▶ _What to do_: Say how many lines in the records contain the string "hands". Nothing but the number should be given.

[Dataset records]
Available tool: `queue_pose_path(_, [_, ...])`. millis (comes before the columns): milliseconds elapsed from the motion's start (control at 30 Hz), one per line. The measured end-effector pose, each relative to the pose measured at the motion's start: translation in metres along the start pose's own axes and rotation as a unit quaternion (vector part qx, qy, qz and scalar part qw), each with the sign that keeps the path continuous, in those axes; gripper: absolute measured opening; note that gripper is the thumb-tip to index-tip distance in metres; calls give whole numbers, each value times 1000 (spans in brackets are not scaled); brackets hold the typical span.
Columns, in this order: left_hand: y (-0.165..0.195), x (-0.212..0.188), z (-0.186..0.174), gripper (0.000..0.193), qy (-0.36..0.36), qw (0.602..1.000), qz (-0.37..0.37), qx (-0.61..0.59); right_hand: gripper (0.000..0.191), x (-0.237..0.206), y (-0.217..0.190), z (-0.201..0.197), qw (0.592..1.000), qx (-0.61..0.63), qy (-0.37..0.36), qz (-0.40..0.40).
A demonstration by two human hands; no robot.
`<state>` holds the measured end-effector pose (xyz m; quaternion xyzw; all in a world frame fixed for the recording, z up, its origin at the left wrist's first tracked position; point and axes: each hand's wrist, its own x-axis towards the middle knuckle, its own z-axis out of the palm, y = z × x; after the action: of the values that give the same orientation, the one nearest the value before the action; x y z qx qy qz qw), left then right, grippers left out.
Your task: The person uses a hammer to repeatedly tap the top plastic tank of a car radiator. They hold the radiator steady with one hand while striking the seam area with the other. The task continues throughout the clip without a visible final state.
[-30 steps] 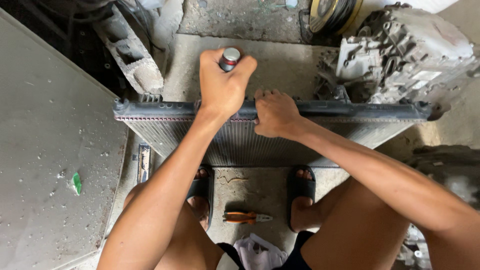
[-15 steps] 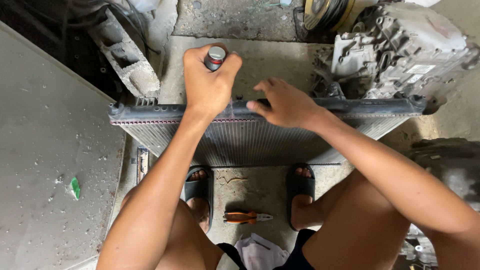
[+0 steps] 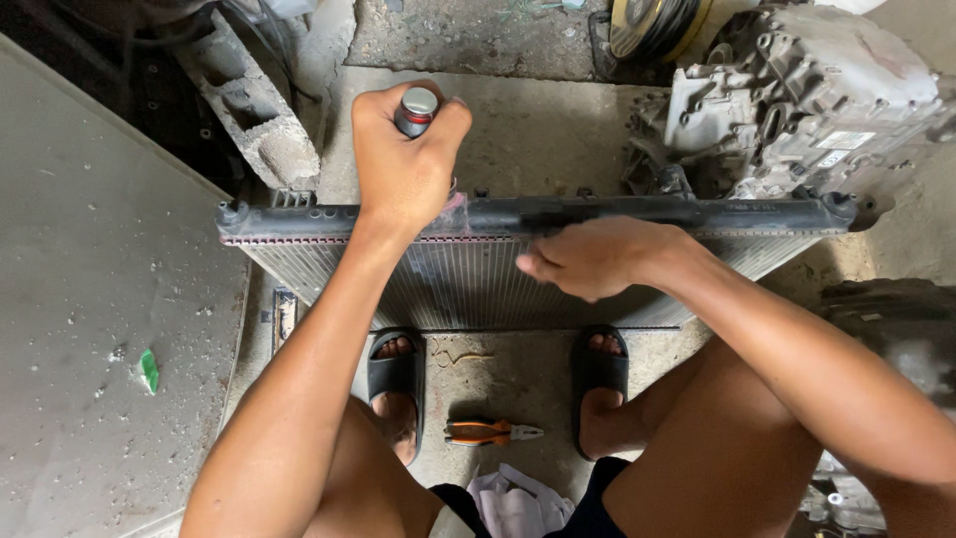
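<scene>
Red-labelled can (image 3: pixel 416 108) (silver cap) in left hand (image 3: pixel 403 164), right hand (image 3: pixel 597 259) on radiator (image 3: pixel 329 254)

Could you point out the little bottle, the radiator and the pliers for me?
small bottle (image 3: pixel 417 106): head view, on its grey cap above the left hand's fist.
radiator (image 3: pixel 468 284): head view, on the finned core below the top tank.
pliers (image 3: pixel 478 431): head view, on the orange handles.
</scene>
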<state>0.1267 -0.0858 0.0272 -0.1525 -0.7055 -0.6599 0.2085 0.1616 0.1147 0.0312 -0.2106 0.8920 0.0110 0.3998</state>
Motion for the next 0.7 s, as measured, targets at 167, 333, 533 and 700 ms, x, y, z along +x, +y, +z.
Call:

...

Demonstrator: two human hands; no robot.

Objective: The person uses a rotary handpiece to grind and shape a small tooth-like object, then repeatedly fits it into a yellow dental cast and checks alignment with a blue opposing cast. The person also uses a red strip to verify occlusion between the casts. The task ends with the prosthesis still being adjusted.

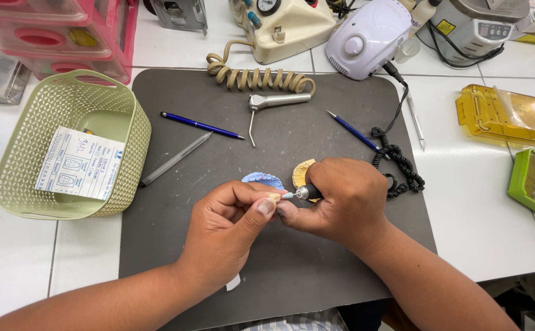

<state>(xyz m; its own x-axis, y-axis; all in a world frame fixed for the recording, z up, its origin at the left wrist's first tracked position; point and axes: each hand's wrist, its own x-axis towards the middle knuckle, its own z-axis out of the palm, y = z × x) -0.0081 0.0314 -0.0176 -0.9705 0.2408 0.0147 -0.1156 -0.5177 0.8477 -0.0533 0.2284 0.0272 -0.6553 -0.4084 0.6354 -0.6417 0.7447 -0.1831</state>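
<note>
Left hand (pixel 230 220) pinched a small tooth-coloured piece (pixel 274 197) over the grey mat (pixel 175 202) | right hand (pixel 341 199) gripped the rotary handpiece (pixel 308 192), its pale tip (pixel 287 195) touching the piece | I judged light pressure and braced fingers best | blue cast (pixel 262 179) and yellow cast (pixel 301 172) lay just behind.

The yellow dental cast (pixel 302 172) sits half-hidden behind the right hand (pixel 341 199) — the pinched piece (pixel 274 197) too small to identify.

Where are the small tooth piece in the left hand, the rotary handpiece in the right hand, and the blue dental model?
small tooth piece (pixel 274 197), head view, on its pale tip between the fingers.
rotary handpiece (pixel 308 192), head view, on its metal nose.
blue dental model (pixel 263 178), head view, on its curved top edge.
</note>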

▶ _Completed task_: 2